→ **ACTIVITY**: Filter the listing below down to the lines containing the word "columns".

→ **RECORDED INFORMATION**:
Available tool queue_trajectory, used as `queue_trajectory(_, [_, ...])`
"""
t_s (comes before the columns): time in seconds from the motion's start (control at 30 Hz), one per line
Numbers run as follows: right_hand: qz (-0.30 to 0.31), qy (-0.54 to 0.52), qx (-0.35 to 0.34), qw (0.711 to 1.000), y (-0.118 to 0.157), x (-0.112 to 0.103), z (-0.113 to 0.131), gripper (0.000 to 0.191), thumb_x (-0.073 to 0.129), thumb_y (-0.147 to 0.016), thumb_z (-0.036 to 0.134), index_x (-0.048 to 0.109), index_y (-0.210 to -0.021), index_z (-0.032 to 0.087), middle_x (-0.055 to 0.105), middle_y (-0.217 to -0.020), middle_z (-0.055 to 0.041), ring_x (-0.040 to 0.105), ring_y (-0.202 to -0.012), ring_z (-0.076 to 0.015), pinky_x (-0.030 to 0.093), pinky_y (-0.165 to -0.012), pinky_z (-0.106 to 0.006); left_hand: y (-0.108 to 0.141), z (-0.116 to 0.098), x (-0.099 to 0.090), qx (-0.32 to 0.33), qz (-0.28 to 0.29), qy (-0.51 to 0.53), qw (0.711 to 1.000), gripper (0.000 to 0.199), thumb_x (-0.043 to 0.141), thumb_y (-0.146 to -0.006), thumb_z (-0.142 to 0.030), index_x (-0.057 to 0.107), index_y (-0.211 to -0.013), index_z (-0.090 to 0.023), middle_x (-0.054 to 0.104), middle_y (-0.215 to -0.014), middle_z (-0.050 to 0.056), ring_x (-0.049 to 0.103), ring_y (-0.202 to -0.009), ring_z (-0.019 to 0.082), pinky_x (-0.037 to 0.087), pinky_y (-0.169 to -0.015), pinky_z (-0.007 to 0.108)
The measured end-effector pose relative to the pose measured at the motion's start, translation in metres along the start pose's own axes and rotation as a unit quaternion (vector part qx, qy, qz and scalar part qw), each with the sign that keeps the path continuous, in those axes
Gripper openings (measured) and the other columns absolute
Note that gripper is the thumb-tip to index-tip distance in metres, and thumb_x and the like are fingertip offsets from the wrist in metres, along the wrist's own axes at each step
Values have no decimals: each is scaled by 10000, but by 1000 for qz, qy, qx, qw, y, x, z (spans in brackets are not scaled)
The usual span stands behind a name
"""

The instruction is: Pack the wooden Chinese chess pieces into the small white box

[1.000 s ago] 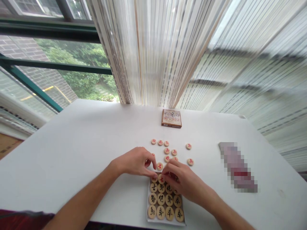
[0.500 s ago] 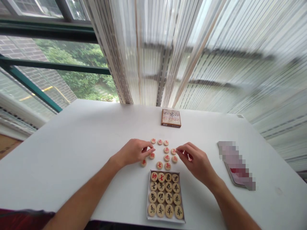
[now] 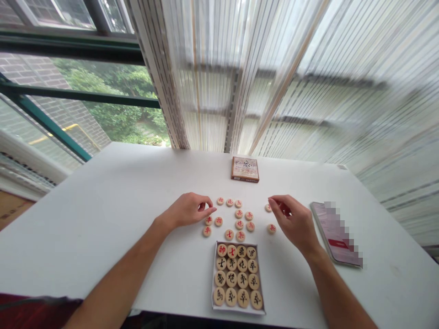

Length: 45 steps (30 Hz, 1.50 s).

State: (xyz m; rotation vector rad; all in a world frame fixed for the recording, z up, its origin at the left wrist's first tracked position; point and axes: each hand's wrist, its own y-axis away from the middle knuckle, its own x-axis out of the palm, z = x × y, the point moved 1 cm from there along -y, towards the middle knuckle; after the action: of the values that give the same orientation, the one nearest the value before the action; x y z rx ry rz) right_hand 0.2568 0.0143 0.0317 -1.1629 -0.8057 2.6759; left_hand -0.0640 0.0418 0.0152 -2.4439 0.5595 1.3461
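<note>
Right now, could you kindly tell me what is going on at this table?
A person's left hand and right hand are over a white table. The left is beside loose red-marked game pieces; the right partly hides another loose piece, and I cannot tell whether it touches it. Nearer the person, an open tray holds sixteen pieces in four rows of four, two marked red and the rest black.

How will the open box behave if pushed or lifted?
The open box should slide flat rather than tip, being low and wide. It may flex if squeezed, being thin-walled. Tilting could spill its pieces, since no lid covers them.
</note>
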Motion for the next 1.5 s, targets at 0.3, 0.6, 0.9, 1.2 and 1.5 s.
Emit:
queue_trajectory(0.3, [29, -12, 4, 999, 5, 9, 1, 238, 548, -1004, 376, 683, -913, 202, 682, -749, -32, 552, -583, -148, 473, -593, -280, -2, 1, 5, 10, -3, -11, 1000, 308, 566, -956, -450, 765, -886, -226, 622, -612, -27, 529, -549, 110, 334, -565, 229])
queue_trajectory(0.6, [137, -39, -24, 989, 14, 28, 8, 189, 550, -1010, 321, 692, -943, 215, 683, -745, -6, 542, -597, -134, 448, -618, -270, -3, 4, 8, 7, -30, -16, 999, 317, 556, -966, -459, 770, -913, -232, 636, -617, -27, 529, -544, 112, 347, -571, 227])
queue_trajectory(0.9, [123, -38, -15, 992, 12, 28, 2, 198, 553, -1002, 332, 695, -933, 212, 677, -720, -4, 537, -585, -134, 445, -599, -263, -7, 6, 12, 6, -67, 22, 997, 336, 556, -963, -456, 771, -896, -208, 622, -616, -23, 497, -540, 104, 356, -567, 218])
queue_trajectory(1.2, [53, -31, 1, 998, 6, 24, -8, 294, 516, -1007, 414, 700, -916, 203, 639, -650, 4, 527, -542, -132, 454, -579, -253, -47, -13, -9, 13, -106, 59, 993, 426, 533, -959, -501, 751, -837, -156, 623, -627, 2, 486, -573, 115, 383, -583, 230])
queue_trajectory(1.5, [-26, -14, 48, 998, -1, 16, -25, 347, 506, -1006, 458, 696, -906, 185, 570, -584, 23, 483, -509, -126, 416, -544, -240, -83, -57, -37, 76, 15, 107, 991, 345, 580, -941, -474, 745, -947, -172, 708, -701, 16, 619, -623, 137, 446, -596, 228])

→ **TASK RESPONSE**:
t_s (comes before the columns): time in seconds from the motion's start (control at 30 Hz), one per line
Gripper openings (measured) and the other columns absolute

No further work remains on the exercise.